• GIVEN RECORDS:
______
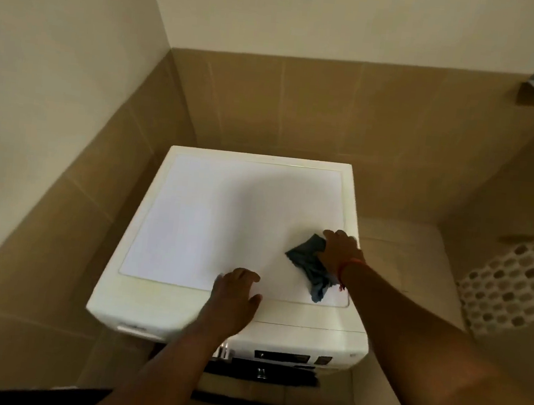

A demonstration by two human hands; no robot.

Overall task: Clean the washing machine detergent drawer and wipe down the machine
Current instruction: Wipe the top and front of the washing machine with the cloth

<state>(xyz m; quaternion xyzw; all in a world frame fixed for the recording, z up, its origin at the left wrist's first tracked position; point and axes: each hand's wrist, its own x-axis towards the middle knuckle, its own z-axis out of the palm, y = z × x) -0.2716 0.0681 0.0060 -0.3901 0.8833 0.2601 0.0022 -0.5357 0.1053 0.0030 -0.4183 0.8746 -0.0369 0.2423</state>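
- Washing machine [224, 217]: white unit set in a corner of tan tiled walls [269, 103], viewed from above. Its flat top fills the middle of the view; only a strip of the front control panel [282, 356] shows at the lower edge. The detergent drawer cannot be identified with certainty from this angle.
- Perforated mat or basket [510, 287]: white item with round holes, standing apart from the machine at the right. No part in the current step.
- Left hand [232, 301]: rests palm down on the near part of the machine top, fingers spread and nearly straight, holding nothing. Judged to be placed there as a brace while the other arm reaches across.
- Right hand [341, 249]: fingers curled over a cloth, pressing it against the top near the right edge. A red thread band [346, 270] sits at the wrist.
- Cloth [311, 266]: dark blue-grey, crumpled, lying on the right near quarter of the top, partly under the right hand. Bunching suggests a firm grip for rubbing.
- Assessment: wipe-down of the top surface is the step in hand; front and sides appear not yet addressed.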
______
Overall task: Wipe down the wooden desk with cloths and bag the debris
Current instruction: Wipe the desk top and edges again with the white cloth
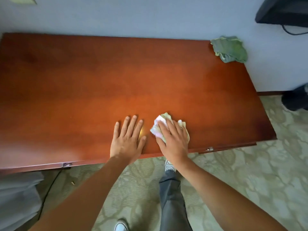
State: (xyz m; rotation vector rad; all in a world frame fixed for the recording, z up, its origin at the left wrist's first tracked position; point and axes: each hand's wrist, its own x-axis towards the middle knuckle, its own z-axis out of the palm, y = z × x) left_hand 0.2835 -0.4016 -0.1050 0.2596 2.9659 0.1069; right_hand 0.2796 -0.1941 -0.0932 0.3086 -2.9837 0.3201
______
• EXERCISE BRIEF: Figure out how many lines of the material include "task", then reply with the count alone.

• SOLUTION TO THE EXERCISE: 2